▶ Task prompt
Tally the lines of the listing that contain the word "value", then give the total and nothing else.

▶ Supplied information
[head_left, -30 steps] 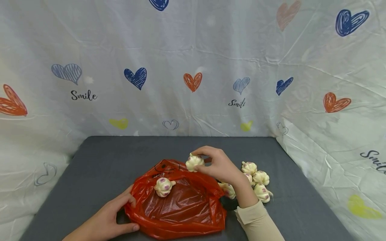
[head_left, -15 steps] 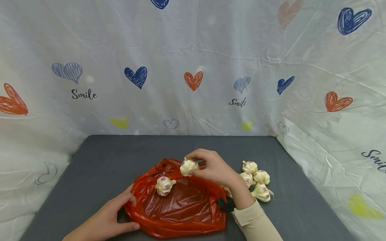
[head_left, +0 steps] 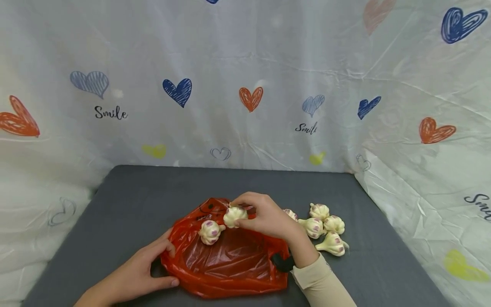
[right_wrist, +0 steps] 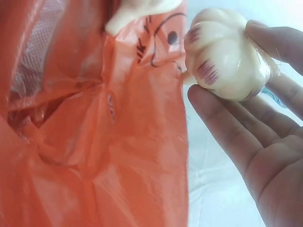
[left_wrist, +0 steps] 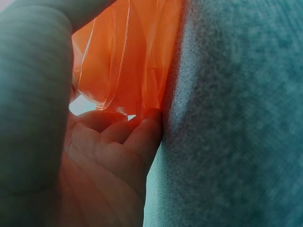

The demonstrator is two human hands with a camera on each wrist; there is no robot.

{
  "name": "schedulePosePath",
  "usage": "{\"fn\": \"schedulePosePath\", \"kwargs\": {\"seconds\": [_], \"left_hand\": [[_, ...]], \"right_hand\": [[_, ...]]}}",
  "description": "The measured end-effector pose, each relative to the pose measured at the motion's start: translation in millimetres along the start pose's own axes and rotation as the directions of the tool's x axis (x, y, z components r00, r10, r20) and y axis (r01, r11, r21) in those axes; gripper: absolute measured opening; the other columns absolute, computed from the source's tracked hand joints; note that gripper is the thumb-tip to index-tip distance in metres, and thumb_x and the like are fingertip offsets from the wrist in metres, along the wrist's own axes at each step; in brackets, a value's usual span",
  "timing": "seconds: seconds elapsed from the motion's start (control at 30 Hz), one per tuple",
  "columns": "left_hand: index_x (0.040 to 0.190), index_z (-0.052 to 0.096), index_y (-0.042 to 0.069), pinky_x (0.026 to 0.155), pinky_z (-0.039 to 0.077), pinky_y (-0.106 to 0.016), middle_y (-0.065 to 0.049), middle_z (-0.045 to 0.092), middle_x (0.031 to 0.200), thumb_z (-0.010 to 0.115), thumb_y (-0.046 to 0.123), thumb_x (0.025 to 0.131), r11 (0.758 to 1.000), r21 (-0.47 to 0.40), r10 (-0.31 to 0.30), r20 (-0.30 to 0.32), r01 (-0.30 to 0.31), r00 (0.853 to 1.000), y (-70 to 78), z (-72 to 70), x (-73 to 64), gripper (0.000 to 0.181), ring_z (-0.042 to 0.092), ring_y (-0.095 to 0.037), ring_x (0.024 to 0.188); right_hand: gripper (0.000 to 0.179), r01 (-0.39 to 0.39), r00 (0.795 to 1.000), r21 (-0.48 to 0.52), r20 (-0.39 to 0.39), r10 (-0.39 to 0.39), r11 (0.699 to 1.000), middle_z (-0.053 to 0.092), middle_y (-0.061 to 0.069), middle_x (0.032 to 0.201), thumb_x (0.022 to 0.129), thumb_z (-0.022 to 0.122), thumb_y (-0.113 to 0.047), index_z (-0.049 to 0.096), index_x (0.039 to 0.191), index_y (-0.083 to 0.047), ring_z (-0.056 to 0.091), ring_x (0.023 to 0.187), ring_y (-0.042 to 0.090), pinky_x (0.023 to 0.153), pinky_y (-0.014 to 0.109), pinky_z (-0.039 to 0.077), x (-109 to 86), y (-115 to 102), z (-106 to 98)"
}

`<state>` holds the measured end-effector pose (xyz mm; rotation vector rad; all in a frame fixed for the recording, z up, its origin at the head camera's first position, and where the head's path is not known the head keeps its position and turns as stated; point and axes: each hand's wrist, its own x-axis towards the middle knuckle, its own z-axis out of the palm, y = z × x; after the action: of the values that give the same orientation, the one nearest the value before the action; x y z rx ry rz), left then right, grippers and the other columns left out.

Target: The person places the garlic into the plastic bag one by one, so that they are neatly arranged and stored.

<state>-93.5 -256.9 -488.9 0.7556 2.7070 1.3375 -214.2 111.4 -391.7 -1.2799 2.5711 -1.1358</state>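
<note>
An orange-red plastic bag [head_left: 230, 283] lies spread on the dark table, its mouth towards me. My left hand [head_left: 140, 270] holds the bag's left edge, fingers bent over it and the thumb low beside it; the left wrist view shows those fingers [left_wrist: 137, 137] against the plastic. A garlic bulb [head_left: 210, 232] with purple marks rests on the bag's left part. Between thumb and fingers, my right hand [head_left: 264, 215] pinches another garlic bulb [right_wrist: 227, 56] just above the bag's far edge, close to the first one.
Several garlic bulbs [head_left: 333, 224] sit in a loose group on the table [head_left: 376, 256], right of the bag. One more bulb [head_left: 290, 214] shows partly behind my right hand. A pale curtain [head_left: 215, 55] printed with hearts hangs behind and at both sides.
My right hand has carried its garlic bulb left and slightly nearer, towards the bulb on the bag. The left hand keeps its hold. The head view has tilted slightly.
</note>
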Motion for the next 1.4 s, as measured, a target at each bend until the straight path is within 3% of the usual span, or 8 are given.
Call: {"fn": "schedulePosePath", "kwargs": {"seconds": [0.23,0.7,0.93,1.17,1.4], "left_hand": [[0.109,0.058,0.039,0.111,0.049,-0.033,-0.02,0.033,0.174,0.09,0.053,0.089,1.0,0.012,-0.015,0.012,0.015,1.0,1.6,-2.0,2.2,0.04,0.035,-0.047,0.155],[0.11,0.059,0.04,0.111,0.049,-0.032,-0.021,0.034,0.173,0.089,0.057,0.088,0.999,0.033,-0.018,0.006,0.018,1.0,4.5,-6.7,4.0,0.041,0.038,-0.045,0.154],[0.111,0.059,0.039,0.112,0.048,-0.03,-0.019,0.034,0.174,0.089,0.057,0.089,0.999,0.031,-0.023,0.014,0.022,1.0,2.4,-6.1,4.5,0.042,0.038,-0.044,0.155],[0.112,0.058,0.04,0.113,0.047,-0.031,-0.019,0.034,0.174,0.088,0.058,0.089,0.999,0.018,-0.042,0.029,0.042,0.999,3.1,-6.2,4.3,0.042,0.037,-0.044,0.156],[0.111,0.058,0.04,0.112,0.049,-0.035,-0.019,0.034,0.174,0.087,0.061,0.088,0.997,0.019,-0.069,0.039,0.069,0.997,2.5,-3.9,2.6,0.043,0.037,-0.044,0.156]], "right_hand": [[0.042,0.016,1.0,-0.021,0.012,-0.016,1.0,0.074,-0.003,0.127,0.094,0.089,-0.012,0.075,0.133,-0.01,0.069,0.115,0.012,0.098,0.036,0.059,1.9,-1,5],[0.04,0.044,0.998,-0.028,0.046,-0.042,0.999,0.073,-0.003,0.131,0.096,0.088,-0.017,0.075,0.134,-0.011,0.068,0.119,0.013,0.099,0.044,0.059,10.1,-2,16],[0.039,0.027,0.998,-0.055,0.063,-0.024,0.998,0.072,-0.006,0.131,0.097,0.087,-0.017,0.075,0.134,-0.014,0.067,0.119,0.01,0.099,0.033,0.057,11.8,0,22],[0.039,0.017,0.998,-0.061,0.068,-0.013,0.998,0.072,-0.004,0.131,0.096,0.087,-0.017,0.075,0.133,-0.012,0.067,0.119,0.012,0.099,0.036,0.058,12.1,3,24],[0.039,0.019,0.995,-0.067,0.095,-0.012,0.998,0.072,-0.008,0.131,0.096,0.088,-0.021,0.075,0.133,-0.016,0.065,0.124,0.008,0.099,0.03,0.056,12.1,4,34]]}}
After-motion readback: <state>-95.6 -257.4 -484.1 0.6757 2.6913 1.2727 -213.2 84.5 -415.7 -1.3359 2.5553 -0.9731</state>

▶ Finished task
2